Monfalcone, operaio morto nell’Edificio 42 alla Fincantieri: chiesta l’assoluzione per 4 imputati
La richiesta del pubblico ministero è giunta al termine dell’esame del consulente tecnico nominato dal Servizio di Prevenzione e Sicurezza sul lavoro dell’Azienda sanitaria, Giacomo Bartelloni, nell’ambito del processo per omicidio colposo, in ordine all’infortunio nel quale il 2 marzo 2017 aveva perso la vita il 40enne di origine bosniaca Sinisa Brankovic. L’uomo, supervisore dell’impresa specializzata A.B.L. Srl, era precipitato da un’altezza di 17,5 metri, dal sottotetto della capannetta numero 2, in fase di ultimazione, all’interno dell’Edificio 42, nel cantiere navale.
Martedì in aula, davanti al giudice monocratico Caterina Caputo, il pm ha così chiesto l’assoluzione perché il fatto non sussiste per quattro dei 13 imputati: si tratta di Giuseppe Ampollini, presidente del Cda della Carlo Giavazzi Spa, appaltatrice dei lavori, Mauro Talomona, datore di lavoro designato dalla stessa Giavazzi Spa, nonché del preposto alla sicurezza dell’impresa Francesco D’Urso, e del direttore dello stabilimento navale Roberto Olivari. Assoluzione contestuale anche per tutte le persone giuridiche, la committente Fincantieri Spa, l’affidataria della commessa Fincantieri S.I. Srl, l’appaltatrice Giavazzi Spa e la subappaltatrice A.B.L. Srl. Il pm si è inoltre riservato ulteriori istanze anche per Vincenzo Comparato, preposto alla sicurezza nel cantiere per conto di Fincantieri S.I., e per Andrea Claudio Gemme, legale rappresentante di Fincantieri S.I. Il giudice, da parte sua, ha fissato la nuova udienza il prossimo 28 gennaio per la relativa decisione.

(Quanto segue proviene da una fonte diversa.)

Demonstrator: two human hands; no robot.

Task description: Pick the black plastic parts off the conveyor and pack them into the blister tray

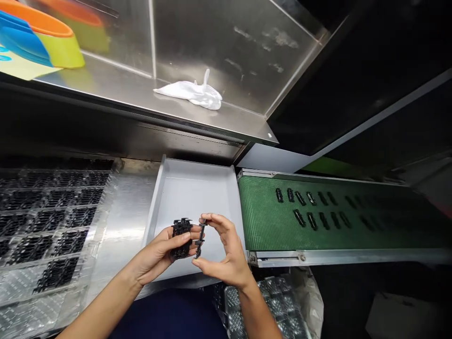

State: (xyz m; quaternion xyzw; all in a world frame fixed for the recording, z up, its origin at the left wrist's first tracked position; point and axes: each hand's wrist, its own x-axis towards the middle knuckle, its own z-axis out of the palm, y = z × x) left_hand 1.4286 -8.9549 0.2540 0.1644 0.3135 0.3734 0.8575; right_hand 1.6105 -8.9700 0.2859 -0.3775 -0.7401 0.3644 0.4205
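Observation:
In my left hand (160, 252) is a stack of small black plastic parts (181, 239), with the thumb across its front and the fingers behind. Just right of it, my right hand (224, 249) pinches one black plastic part (200, 239) upright between thumb and fingertips. Both hands are over the white tray (197, 188). The single part is close to the left fingertips; I cannot tell whether they touch it. What exactly the parts are does not show.
A green conveyor belt (268, 230) at right carries several black parts (311, 220) in two rows. On the left, a clear compartment tray (21, 282) holds many more. A white glove or cloth (197, 94) and a colourful holder (63, 49) rest on the metal shelf (240, 117). Clear trays (278, 301) stand below.

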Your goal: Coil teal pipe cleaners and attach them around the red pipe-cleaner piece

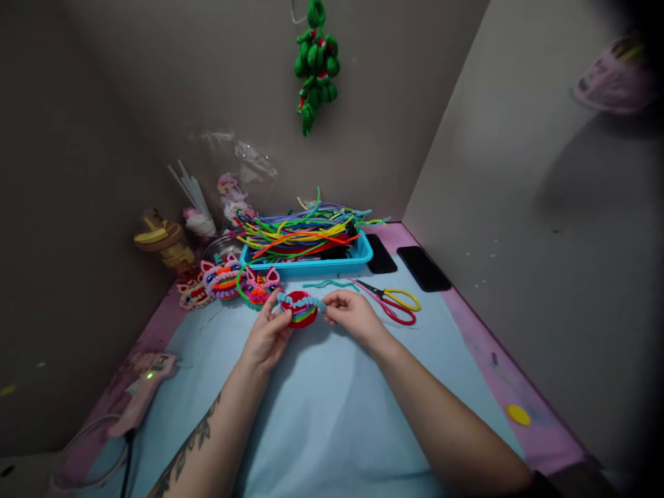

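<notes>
My left hand [270, 333] is closed on the left side of a round red disc [306, 321] with rainbow stripes across its face. Along the disc's upper part lies a coiled light-blue pipe cleaner [306, 302]. Its right end is pinched between the thumb and fingers of my right hand [350, 315]. Just behind my left hand sits a colourful pipe-cleaner unicorn face [261, 285] with pink ears. Beyond my right hand lie open scissors [397, 304] with one red and one yellow handle, and a teal pipe cleaner [329, 284].
A blue tray [311, 265] heaped with pipe cleaners [301, 232] stands at the back. Two black phones [424, 268] lie to its right. At left rests a pink glue gun [145, 394] with a lit green light and a cord. Another purple-and-orange face [224, 278] sits back left.
</notes>
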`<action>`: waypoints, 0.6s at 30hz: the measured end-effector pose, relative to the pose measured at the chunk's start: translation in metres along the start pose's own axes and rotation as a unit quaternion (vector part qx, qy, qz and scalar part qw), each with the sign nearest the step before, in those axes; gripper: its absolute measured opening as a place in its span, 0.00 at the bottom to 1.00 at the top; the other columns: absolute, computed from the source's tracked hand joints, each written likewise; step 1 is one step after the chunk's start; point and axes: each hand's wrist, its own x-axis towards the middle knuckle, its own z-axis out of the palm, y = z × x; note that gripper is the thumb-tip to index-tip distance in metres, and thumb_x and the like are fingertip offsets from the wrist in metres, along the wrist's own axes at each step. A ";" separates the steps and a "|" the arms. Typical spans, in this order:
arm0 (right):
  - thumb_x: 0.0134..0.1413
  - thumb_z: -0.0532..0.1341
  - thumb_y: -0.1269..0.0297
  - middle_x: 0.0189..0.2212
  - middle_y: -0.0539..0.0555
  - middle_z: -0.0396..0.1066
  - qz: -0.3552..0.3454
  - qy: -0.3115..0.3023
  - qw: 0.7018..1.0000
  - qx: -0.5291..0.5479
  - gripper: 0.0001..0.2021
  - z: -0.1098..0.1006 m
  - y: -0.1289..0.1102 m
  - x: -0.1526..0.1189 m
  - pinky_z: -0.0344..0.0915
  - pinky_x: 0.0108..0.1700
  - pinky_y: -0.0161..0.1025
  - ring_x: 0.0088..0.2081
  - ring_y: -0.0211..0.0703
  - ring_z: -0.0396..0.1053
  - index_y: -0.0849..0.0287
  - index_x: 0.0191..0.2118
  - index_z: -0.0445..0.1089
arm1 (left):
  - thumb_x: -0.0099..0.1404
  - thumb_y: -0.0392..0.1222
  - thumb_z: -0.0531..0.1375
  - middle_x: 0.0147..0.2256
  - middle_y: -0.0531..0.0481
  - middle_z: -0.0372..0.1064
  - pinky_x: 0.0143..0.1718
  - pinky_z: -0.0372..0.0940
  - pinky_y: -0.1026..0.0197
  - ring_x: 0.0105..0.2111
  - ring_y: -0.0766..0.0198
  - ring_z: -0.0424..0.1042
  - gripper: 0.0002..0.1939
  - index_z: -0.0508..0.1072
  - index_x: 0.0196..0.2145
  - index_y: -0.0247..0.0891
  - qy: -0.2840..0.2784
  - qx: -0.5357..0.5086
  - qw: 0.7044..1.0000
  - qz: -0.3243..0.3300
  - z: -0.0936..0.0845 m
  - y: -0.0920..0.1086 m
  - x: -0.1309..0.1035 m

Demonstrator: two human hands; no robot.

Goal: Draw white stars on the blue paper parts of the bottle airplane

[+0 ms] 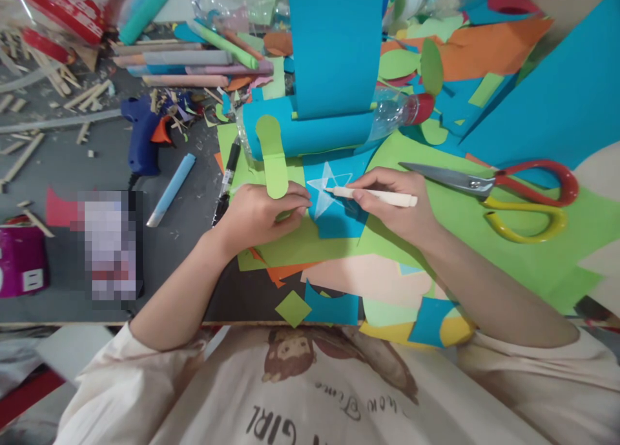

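Note:
My right hand (pixel 394 206) grips a white marker (pixel 375 196) whose tip rests on a white star (pixel 328 190) drawn on a small blue paper sheet (pixel 339 222). My left hand (pixel 259 214) lies curled on the papers just left of the star, pressing down the blue sheet's edge. Both sheets lie on a large green paper (pixel 484 238). Right behind the hands stands a plastic bottle wrapped in blue paper (pixel 310 132) with a green paper tab (pixel 274 157) hanging from it.
Red-and-yellow scissors (pixel 504 193) lie right of my right hand. A blue glue gun (pixel 141 138), a black pen (pixel 227 177) and a blue paper roll (pixel 172 190) lie to the left. Coloured paper scraps, rolled tubes (pixel 186 59) and wooden sticks (pixel 53 77) crowd the back.

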 end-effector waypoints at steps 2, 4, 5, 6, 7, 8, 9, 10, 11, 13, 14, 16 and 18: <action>0.53 0.66 0.54 0.21 0.49 0.73 -0.004 -0.006 1.000 0.007 0.10 0.000 0.000 0.000 0.59 0.22 0.38 0.21 0.38 0.65 0.53 0.27 0.75 | 0.73 0.40 0.53 0.40 0.48 0.80 0.30 0.70 0.63 0.37 0.59 0.81 0.13 0.78 0.39 0.38 0.002 0.000 1.000 0.001 0.000 0.000 0.000; 0.53 0.66 0.54 0.21 0.49 0.73 -0.010 0.003 1.000 0.021 0.10 0.000 0.001 0.000 0.60 0.22 0.38 0.21 0.39 0.66 0.52 0.27 0.75 | 0.73 0.40 0.53 0.40 0.47 0.80 0.29 0.69 0.63 0.36 0.59 0.81 0.13 0.78 0.38 0.37 0.006 -0.003 1.000 0.005 -0.001 0.000 0.000; 0.53 0.66 0.54 0.21 0.49 0.73 -0.011 0.013 0.999 0.028 0.10 0.000 0.002 0.000 0.61 0.22 0.39 0.22 0.40 0.66 0.52 0.26 0.74 | 0.73 0.40 0.53 0.40 0.47 0.80 0.29 0.69 0.63 0.36 0.59 0.81 0.13 0.78 0.38 0.37 0.005 -0.005 1.000 0.005 -0.001 0.000 0.000; 0.54 0.66 0.54 0.21 0.49 0.74 -0.011 0.024 0.999 0.035 0.10 0.000 0.003 0.000 0.62 0.23 0.39 0.22 0.40 0.67 0.52 0.26 0.74 | 0.73 0.40 0.53 0.40 0.47 0.81 0.29 0.69 0.63 0.35 0.59 0.81 0.14 0.78 0.38 0.37 0.003 -0.007 1.000 0.003 -0.001 -0.001 0.000; 0.54 0.66 0.54 0.21 0.50 0.74 -0.010 0.034 0.999 0.040 0.11 0.000 0.005 0.000 0.62 0.23 0.40 0.23 0.41 0.67 0.52 0.25 0.73 | 0.73 0.40 0.53 0.40 0.47 0.81 0.29 0.69 0.63 0.35 0.59 0.81 0.14 0.78 0.38 0.37 -0.001 -0.009 1.000 0.001 -0.001 -0.001 0.000; 0.54 0.66 0.55 0.21 0.50 0.74 -0.008 0.041 0.998 0.042 0.11 0.000 0.005 0.000 0.63 0.24 0.40 0.23 0.41 0.68 0.52 0.25 0.72 | 0.73 0.40 0.53 0.40 0.47 0.81 0.30 0.70 0.63 0.36 0.60 0.81 0.14 0.78 0.38 0.38 -0.005 -0.012 1.000 -0.003 -0.001 -0.001 0.000; 0.54 0.66 0.55 0.21 0.50 0.73 -0.008 0.044 0.998 0.041 0.11 0.000 0.006 0.000 0.63 0.24 0.40 0.23 0.41 0.68 0.52 0.24 0.72 | 0.73 0.40 0.53 0.40 0.47 0.81 0.31 0.70 0.64 0.37 0.60 0.81 0.14 0.78 0.38 0.38 -0.007 -0.013 1.000 -0.005 0.000 0.000 0.000; 0.54 0.66 0.56 0.21 0.49 0.73 -0.009 0.042 0.998 0.037 0.11 0.000 0.006 0.000 0.63 0.24 0.40 0.23 0.41 0.67 0.52 0.24 0.72 | 0.73 0.40 0.53 0.40 0.47 0.81 0.32 0.70 0.64 0.37 0.60 0.81 0.13 0.78 0.38 0.38 -0.006 -0.013 1.000 -0.006 0.000 0.000 -0.001; 0.54 0.66 0.56 0.21 0.49 0.73 -0.012 0.037 0.999 0.032 0.10 0.000 0.007 0.000 0.62 0.24 0.40 0.23 0.40 0.67 0.52 0.24 0.72 | 0.73 0.40 0.53 0.40 0.47 0.81 0.32 0.70 0.64 0.37 0.60 0.81 0.13 0.78 0.38 0.38 -0.004 -0.012 1.000 -0.005 0.000 0.000 -0.001; 0.54 0.66 0.57 0.21 0.49 0.73 -0.021 0.023 0.999 0.022 0.10 0.000 0.006 0.000 0.61 0.23 0.39 0.22 0.40 0.67 0.52 0.25 0.72 | 0.72 0.40 0.53 0.40 0.47 0.81 0.32 0.70 0.64 0.37 0.59 0.81 0.13 0.77 0.38 0.38 0.002 -0.012 1.000 -0.002 0.000 0.000 -0.001; 0.55 0.66 0.57 0.21 0.49 0.73 -0.026 0.016 0.999 0.020 0.09 0.000 0.006 0.000 0.61 0.23 0.39 0.22 0.39 0.66 0.52 0.26 0.72 | 0.72 0.40 0.53 0.40 0.47 0.81 0.32 0.70 0.64 0.37 0.59 0.81 0.12 0.77 0.38 0.37 0.004 -0.012 1.000 0.000 0.000 0.000 0.000; 0.55 0.66 0.58 0.21 0.49 0.73 -0.031 0.007 0.999 0.019 0.09 0.000 0.005 -0.001 0.61 0.23 0.38 0.22 0.39 0.67 0.52 0.26 0.73 | 0.72 0.39 0.54 0.40 0.47 0.81 0.31 0.70 0.64 0.37 0.59 0.81 0.12 0.77 0.38 0.37 0.006 -0.011 1.000 0.003 -0.001 0.000 0.000; 0.56 0.65 0.58 0.22 0.49 0.73 -0.028 0.005 0.999 0.017 0.09 0.000 0.004 -0.001 0.61 0.23 0.38 0.22 0.39 0.66 0.53 0.27 0.73 | 0.72 0.39 0.53 0.40 0.47 0.80 0.31 0.70 0.64 0.36 0.59 0.81 0.12 0.77 0.38 0.37 0.006 -0.010 1.000 0.003 -0.001 0.000 0.000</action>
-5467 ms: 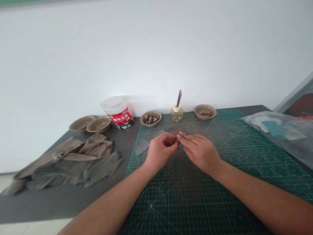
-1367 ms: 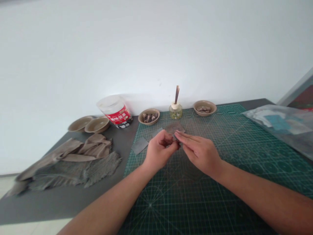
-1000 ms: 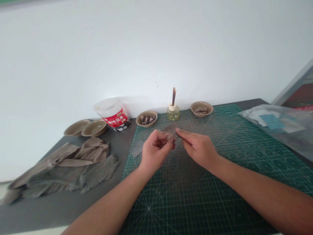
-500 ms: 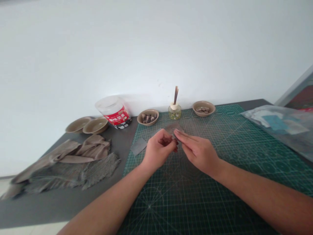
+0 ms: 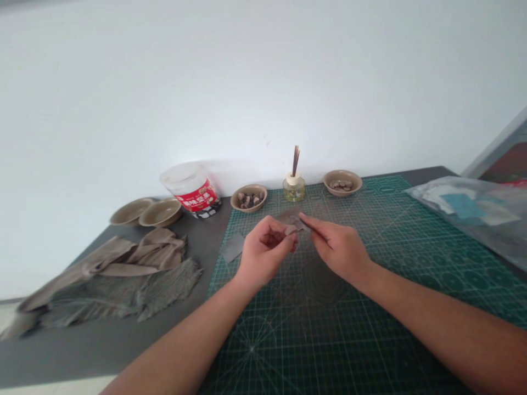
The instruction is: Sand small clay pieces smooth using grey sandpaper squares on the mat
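Observation:
My left hand [image 5: 265,249] is closed, with a small brownish stone-like piece [image 5: 290,230] pinched between thumb and fingertips. Just to its right, my right hand [image 5: 340,247] grips a small grey sheet that looks like sandpaper [image 5: 302,223], thumb and fingers pressed together on it. The sheet's edge is close to the piece; whether they touch I cannot tell. Both hands are above the green cutting mat [image 5: 288,329]. A flat grey square sheet [image 5: 233,247] lies on the mat left of my left hand, and a brownish sheet [image 5: 290,213] lies partly hidden behind my fingers.
A bowl of stone-like pieces [image 5: 249,199], a reed diffuser [image 5: 293,187] and a bowl with several flat brown pieces [image 5: 342,184] stand along the wall. Leftward are a red-labelled plastic tub [image 5: 197,195], two bowls [image 5: 160,213] and crumpled cloths [image 5: 135,274]. A plastic bag [image 5: 473,208] lies right.
My right hand has drawn slightly right, away from my left fingertips, and the small piece and the grey sheet now show more. My left hand has shifted slightly left.

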A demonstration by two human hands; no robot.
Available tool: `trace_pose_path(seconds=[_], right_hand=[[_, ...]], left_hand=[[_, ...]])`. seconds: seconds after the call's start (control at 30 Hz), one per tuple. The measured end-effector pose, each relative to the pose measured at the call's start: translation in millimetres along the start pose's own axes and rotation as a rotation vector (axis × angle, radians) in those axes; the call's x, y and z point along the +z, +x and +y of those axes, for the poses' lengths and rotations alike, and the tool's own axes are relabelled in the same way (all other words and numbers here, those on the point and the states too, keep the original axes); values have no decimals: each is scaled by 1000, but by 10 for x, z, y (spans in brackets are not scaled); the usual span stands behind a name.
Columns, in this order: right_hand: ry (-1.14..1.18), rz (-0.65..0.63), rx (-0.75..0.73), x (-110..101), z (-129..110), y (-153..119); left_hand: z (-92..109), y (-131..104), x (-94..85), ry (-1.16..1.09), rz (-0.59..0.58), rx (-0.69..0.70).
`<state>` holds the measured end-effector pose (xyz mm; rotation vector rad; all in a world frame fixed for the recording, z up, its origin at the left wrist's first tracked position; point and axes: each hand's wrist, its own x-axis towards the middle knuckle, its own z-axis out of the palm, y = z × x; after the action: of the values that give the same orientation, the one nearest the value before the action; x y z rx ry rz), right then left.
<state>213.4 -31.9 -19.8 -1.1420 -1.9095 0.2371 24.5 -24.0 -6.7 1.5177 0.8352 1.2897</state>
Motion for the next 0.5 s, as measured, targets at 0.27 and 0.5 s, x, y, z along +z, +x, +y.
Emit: trace_pose_path(seconds=[0.27, 0.5], right_hand=[[71, 100, -79, -43, -113, -46], [87, 61, -180, -59, -153, -75]], left_hand=[[-49, 30, -20, 102, 20, -24], [-97, 51, -21, 150, 37, -37]])
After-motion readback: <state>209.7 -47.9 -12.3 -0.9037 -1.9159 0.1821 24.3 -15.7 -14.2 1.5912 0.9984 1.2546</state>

Significativo, del resto, è stato l’esame del dottor Bartelloni, che ha ripercorso l’attività svolta all’interno dell’Edificio 42, raggiunto subito dopo il tragico infortunio assieme ad altri tre professionisti del Servizio Sicurezza sul lavoro. Nel sottotetto della capannetta 2 erano in fase di montaggio le tubazioni delle condotte dell’aria, del diametro tra i 30 e i 40 centimetri, una delle quali, quella centrale, era imbragata in attesa della giunzione. Il manufatto si trovava a ridosso del “buco” aperto del piano di grigliato, dal quale Brankovic era precipitato nel vuoto. Dall’altro lato era posato invece il cartone contenente i materiali e le attrezzature necessarie per eseguire le giunzioni delle condotte. L’apertura era dovuta al fatto che «la geometria del grigliato» non coincideva nella sua completezza con gli spazi del piano del sottotetto, tanto che per velocizzare tempi rispetto ai ritardi accumulati, si era sopperito con delle tavelle, l’ultima delle quali, non essendo dotata dell’apposito aggancio, doveva essere sostituita. E la sostituzione fino a quella mattina non era stata ancora eseguita. Il tutto, nonostante un formale ordine di chiusura del “buco” in questione, attestato da specifico verbale, datato 22 febbraio 2017.
Il consulente tecnico ha tratto le conclusioni sostanzialmente in questi termini: il tubo imbragato ostacolava il passaggio, proprio a ridosso dell’apertura, quindi, il lavoratore, nel tenare di scavalcarlo, fors’anche per la perdita dell’equilibrio stante gli spazi angusti, era caduto nel vuoto. Sarebbe, tuttavia, bastata una copertura in legno, quantomeno provvisoria, per coprire l’apertura, peraltro senza aggravio di costi, trattandosi di una spesa di poche decine di euro.
Il teste ha rilevato un ulteriore aspetto: tutti sapevano che mancava la tavella del grigliato. E ancora: nel punto in cui si trovava il lavoratore la linea vita era troppo distante, e non gli permetteva di ancorare il cavo dell’imbragatura. Sempre attraverso le domande del pm, il consulente ha passato in rassegna ruoli, competenze e relative responsabilità. Rispetto alle domande poste dalle difese, una risposta su tutte è stata indicativa: il teste ha osservato che sarebbe stato opportuno evitare la compresenza di lavorazioni, dando priorità al completamento delle tubazioni, per poi procedere con il grigliato, a partire dalla messa in sicurezza dell’apertura.